TRY IT
The answer must be only the lines below from the one holding "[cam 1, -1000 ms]" down to the one holding "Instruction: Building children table", ends included, printed exactly; please omit all pictures.

Segment Start: DATASET EXCERPTS

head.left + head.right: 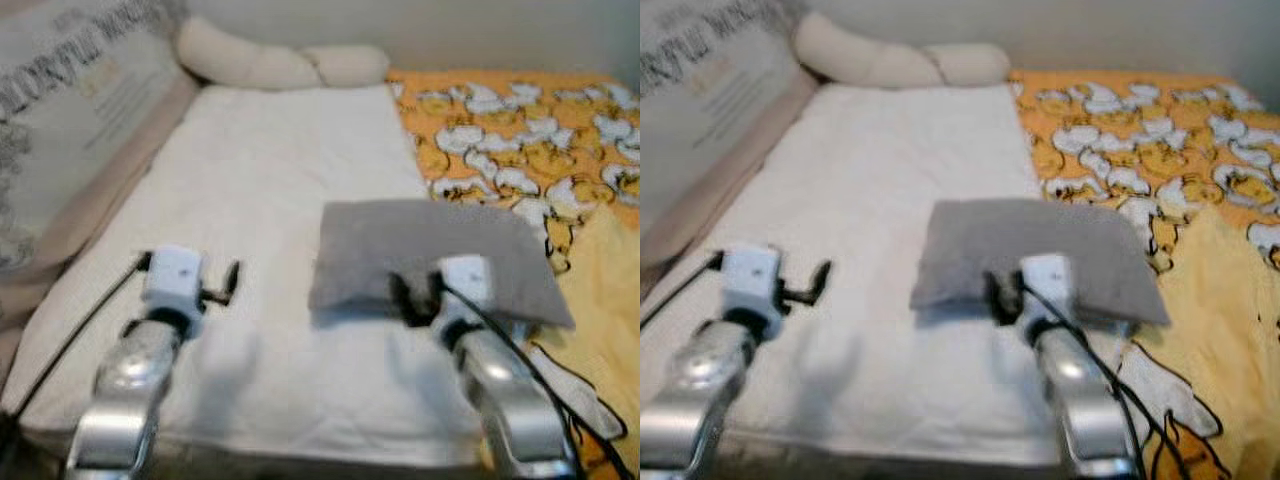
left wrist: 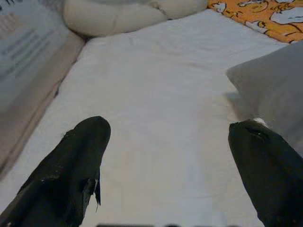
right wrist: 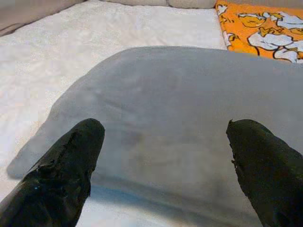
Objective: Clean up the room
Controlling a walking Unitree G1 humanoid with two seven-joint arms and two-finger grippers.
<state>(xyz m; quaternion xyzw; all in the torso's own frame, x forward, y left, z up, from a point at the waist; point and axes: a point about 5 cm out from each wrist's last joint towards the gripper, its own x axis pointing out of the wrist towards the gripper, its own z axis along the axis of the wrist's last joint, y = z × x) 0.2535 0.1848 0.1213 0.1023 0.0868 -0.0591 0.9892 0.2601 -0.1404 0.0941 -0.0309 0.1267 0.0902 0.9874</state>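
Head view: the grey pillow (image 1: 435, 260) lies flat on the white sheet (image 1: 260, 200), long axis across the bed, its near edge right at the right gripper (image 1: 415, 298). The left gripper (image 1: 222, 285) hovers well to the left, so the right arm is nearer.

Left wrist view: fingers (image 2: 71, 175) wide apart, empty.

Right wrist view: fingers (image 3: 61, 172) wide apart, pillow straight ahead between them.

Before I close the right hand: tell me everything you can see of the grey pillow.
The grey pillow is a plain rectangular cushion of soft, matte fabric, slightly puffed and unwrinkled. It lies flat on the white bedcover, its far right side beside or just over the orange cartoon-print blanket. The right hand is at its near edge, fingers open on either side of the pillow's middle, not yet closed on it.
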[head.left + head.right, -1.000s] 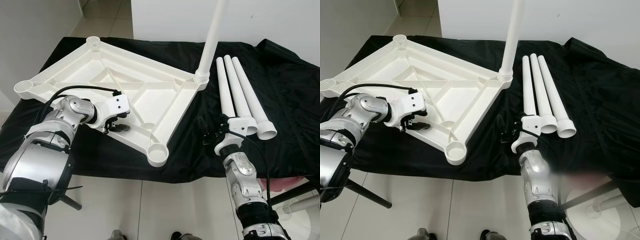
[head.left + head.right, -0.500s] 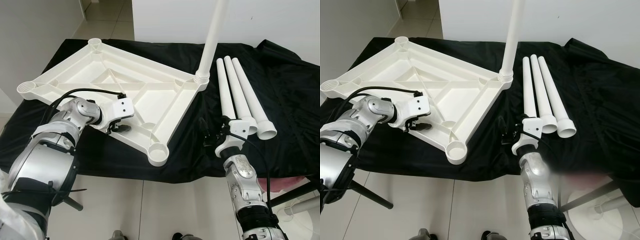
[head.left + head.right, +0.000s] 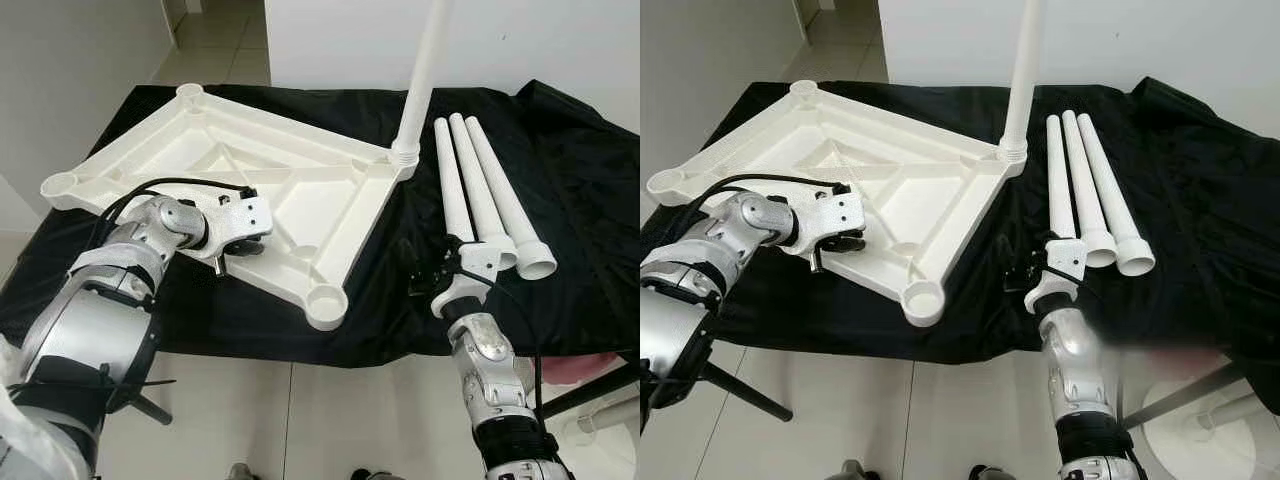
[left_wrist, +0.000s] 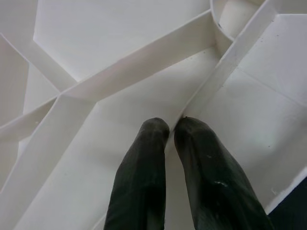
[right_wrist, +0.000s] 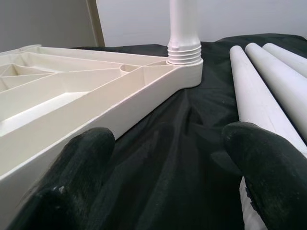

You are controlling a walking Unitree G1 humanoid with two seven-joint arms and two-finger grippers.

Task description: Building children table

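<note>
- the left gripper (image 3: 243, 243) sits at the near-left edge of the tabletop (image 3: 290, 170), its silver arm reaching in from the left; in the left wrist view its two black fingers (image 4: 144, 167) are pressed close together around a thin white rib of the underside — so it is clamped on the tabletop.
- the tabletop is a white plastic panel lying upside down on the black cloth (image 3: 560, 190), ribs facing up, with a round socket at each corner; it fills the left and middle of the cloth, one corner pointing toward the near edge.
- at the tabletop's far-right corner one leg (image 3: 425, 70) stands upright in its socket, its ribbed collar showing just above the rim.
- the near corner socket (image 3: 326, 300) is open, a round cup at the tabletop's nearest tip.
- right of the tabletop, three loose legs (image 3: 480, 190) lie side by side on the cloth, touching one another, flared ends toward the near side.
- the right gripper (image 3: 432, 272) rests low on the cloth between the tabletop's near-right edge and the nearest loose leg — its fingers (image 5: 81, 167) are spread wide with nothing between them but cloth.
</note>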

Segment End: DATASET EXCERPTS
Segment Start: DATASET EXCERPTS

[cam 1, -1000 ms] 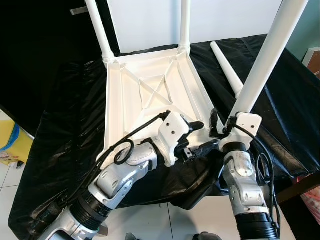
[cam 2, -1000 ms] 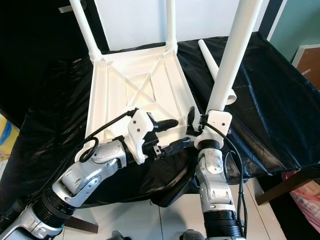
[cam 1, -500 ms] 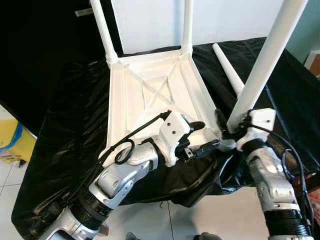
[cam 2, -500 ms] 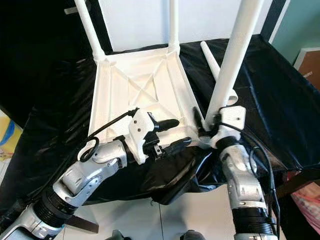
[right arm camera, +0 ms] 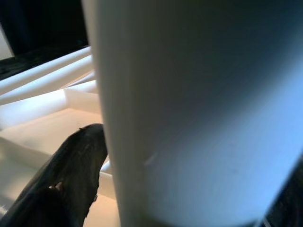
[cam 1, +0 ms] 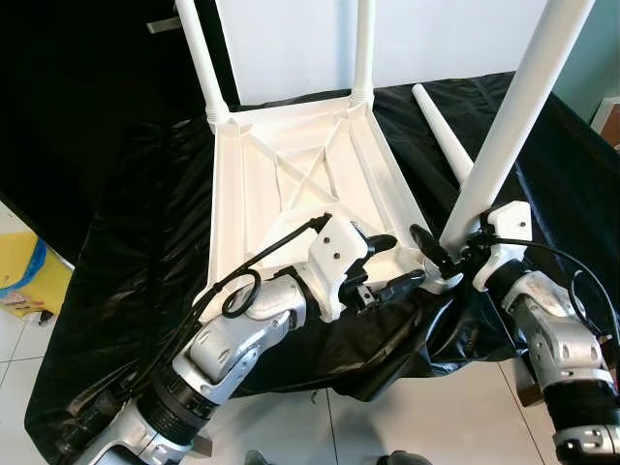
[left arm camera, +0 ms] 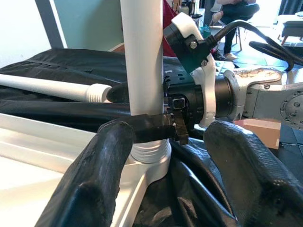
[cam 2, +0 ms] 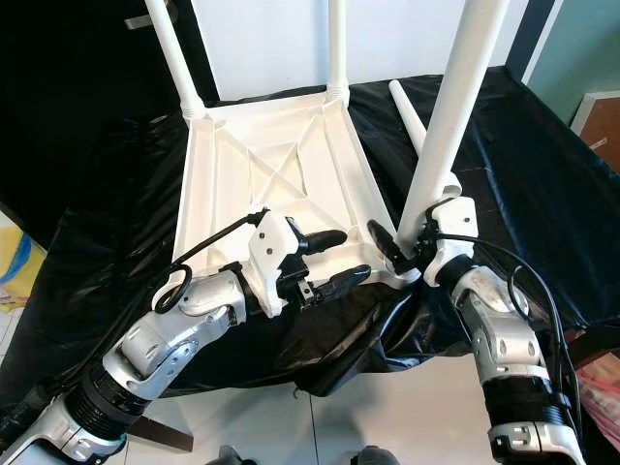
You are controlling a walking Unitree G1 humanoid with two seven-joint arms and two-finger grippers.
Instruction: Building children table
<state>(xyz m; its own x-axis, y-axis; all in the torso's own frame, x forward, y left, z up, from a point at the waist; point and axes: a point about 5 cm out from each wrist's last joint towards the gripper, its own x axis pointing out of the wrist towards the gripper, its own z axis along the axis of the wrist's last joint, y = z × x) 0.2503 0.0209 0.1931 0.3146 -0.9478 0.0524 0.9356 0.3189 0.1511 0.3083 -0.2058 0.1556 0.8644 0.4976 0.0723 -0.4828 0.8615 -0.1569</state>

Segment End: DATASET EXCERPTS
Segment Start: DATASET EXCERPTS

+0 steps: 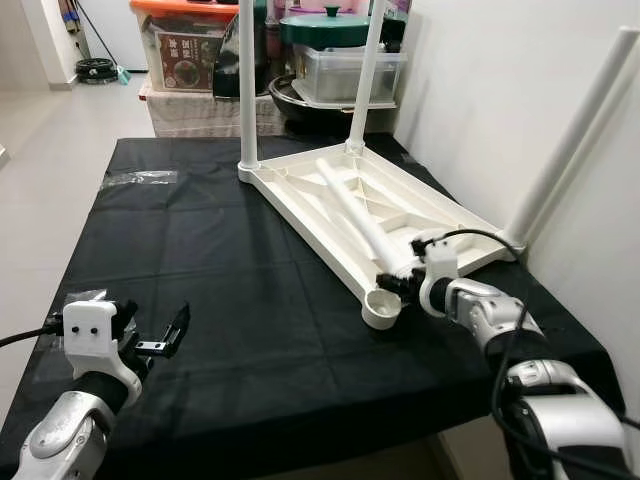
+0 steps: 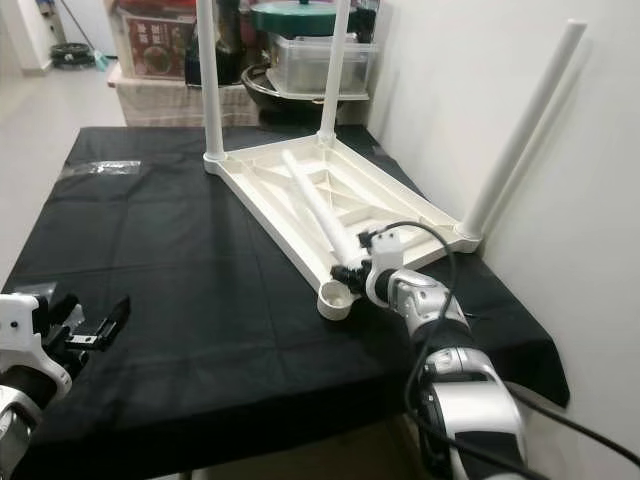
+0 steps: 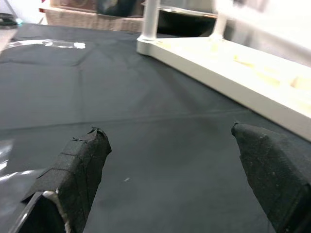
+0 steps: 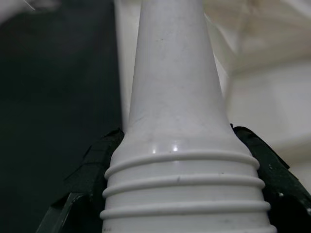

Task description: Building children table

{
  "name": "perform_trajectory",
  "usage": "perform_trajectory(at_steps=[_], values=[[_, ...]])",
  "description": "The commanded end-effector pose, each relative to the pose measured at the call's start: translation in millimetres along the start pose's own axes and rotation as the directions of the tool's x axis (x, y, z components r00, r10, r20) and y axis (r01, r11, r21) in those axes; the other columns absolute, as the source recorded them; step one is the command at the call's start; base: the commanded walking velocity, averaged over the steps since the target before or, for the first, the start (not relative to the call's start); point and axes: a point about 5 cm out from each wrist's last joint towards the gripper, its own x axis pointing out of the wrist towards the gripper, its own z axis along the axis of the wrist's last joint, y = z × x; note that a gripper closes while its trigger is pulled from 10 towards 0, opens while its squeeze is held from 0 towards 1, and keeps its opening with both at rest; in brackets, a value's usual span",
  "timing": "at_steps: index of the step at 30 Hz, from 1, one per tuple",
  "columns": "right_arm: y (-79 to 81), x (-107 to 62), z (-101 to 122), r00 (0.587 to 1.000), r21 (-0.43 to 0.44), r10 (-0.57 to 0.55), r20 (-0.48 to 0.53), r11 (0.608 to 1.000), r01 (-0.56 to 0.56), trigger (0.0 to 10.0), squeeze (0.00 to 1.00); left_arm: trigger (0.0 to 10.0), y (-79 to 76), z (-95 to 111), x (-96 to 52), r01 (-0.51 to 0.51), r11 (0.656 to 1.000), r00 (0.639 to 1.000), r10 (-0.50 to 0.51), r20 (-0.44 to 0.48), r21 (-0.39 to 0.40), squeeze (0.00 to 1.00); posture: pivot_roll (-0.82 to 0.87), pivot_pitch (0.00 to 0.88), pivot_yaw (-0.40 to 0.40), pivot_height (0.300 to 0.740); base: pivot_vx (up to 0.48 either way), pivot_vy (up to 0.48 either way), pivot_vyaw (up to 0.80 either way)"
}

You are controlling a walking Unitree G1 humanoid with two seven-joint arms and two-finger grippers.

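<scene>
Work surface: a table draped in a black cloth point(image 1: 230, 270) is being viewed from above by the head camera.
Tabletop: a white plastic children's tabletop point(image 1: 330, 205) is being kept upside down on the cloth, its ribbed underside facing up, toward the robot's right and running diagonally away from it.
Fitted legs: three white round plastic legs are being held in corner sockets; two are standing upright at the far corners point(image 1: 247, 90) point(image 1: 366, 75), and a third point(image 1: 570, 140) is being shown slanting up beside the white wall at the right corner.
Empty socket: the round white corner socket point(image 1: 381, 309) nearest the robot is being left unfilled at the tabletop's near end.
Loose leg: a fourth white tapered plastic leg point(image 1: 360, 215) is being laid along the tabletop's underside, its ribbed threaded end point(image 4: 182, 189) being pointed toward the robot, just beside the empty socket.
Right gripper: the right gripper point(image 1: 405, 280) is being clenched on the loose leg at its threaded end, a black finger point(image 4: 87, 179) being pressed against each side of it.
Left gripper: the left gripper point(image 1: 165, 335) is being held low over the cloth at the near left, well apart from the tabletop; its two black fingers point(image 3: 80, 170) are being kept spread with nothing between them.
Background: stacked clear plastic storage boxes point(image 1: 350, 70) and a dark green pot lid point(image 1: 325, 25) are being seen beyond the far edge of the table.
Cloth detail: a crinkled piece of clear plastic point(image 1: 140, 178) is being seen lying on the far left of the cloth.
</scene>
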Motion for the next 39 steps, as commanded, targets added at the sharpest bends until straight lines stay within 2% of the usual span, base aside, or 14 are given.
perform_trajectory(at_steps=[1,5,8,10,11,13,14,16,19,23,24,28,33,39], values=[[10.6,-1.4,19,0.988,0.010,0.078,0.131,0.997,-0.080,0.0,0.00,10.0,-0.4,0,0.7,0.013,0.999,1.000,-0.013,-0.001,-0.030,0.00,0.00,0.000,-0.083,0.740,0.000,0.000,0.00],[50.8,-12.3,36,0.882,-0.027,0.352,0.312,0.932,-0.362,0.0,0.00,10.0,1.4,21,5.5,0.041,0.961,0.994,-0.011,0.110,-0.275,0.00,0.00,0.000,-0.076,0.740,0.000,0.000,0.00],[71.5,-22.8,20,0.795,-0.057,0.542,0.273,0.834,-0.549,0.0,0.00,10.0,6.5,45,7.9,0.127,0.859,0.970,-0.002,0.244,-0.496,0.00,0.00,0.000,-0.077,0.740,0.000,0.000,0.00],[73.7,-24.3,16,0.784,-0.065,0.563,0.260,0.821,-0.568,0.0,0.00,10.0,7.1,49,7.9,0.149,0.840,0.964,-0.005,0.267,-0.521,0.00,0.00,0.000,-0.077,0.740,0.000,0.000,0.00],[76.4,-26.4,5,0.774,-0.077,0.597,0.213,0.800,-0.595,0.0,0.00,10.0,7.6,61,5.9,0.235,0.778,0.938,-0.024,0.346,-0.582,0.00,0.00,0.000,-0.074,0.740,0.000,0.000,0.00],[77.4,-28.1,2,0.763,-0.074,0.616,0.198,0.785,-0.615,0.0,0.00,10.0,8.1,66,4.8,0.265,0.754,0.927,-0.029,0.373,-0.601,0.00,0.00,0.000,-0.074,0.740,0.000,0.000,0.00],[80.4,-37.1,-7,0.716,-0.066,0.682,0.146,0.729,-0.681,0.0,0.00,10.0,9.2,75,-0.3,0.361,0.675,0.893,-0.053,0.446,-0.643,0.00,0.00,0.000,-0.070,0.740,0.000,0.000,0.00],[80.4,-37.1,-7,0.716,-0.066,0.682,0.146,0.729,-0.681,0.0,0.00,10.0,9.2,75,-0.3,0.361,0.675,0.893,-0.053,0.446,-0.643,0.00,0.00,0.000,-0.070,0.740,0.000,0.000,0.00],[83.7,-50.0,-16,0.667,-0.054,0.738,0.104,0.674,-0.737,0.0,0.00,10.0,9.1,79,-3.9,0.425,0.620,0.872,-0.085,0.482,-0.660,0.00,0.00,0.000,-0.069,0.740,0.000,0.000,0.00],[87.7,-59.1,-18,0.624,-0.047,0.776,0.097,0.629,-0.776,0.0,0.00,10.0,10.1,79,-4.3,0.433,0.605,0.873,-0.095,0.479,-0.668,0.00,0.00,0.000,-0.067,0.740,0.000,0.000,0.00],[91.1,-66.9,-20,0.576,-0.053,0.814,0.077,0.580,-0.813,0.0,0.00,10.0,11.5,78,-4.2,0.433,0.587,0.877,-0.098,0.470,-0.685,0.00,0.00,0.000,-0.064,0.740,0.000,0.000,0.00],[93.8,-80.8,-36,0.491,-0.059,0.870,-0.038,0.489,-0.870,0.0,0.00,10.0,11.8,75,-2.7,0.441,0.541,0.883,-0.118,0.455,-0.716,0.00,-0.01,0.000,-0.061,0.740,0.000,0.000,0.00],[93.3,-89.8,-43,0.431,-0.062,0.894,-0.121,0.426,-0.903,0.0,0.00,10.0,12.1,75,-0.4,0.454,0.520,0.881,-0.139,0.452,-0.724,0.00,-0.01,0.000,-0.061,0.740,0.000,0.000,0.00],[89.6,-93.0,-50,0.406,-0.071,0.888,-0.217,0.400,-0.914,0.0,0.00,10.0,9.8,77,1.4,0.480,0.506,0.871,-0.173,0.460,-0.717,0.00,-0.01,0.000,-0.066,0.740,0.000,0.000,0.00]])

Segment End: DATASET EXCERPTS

RESULT OF THIS TASK
[cam 1, -1000 ms] 
[cam 2, -1000 ms] 
[cam 1, -500 ms] 
[cam 2, -500 ms] 
[right arm camera, +0 ms] 
[cam 1, +0 ms] 
[left arm camera, +0 ms] 
[cam 2, +0 ms] 
You are controlling a walking Unitree G1 humanoid with two seven-joint arms and two-finger grippers.
Instruction: Building children table

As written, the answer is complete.